Quinta-feira, 16 de Julho de 2020

BRASIL
Terça-feira, 30 de Junho de 2020, 09h:47

Supremo Tribunal Federal

Fux nega liberdade para grávidas, puérperas ou lactantes

Olhar Direto

Foto: Rogério Florentino/ Olhar Direto

O ministro Luis Fux, membro do Supremo Tribunal Federal (STF), não conheceu habeas corpus que buscava pela concessão de liberdade provisória ou de prisão domiciliar para todas as mulheres presas gestantes, puérperas ou lactantes. De ofício, o magistrado determinou o cumprimento de uma recomendação do CNJ para que as detenções sejam reavaliadas.

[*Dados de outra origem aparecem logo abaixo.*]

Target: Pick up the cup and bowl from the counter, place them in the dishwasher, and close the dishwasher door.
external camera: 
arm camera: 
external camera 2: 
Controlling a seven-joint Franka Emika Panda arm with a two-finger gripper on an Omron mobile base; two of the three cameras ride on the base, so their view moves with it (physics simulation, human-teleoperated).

O HC levou em conta o atual cenário de pandemia provocado pelo novo coronavírus. Assinaram a peça as Defensorias Públicas dos Estados de Mato Grosso, São Paulo, Pernambuco, Pará, Rio Grande do Sul, Maranhão, Rondônia, Bahia, Sergipe, Paraná, Espírito Santo, Goiás, Rio de Janeiro, Minas Gerais, Paraíba, Alagoas e o Grupo de Atuação Estratégica das Defensorias Públicas Estaduais e Distrital nos Tribunais Superiores (GAETS).
 
Os autores afirmaram que existem 208 mulheres grávidas presas em todo o país, às quais soma-se 44 puérperas e 12.821 mães de crianças menores de doze anos, sendo muitas destas últimas ainda lactantes.
 
Pedido liminar buscava pela liberdade de todas as mulheres presas gestantes, puérperas e lactantes, considerando-se como lactantes todas as mães de crianças de até 2 anos de idade. A decisão, caso fosse favorável, estenderia a liberdade a todo o território nacional.
 
Ao não conhecer o pedido, Fux afirmou que em razão da maneira como foi formalizado o habeas corpus, não há como se aferir a situação concreta de restrição à liberdade de locomoção de cada uma das detentas gestantes, puérperas e lactantes do sistema penitenciário brasileiro.
 
De ofício, o ministro determinou a observância da Recomendação nº 62/2020 do Conselho Nacional de Justiça. A citada recomendação traz orientações ao Judiciário para evitar contaminações em massa da Covid-19 no sistema prisional e socioeducativo. 
 
Segundo a Recomendação nº 62/2020, deve ser estabelecida a reavaliação de prisões provisórias e medidas socioeducativas de internação e semiliberdade, com prioridade para os detentos e internos integrantes dos grupos de risco, dentre os quais “as mulheres gestantes, lactantes, mães ou pessoas responsáveis por criança de até doze anos ou por pessoa com deficiência, assim como idosos, indígenas, pessoas com deficiência”.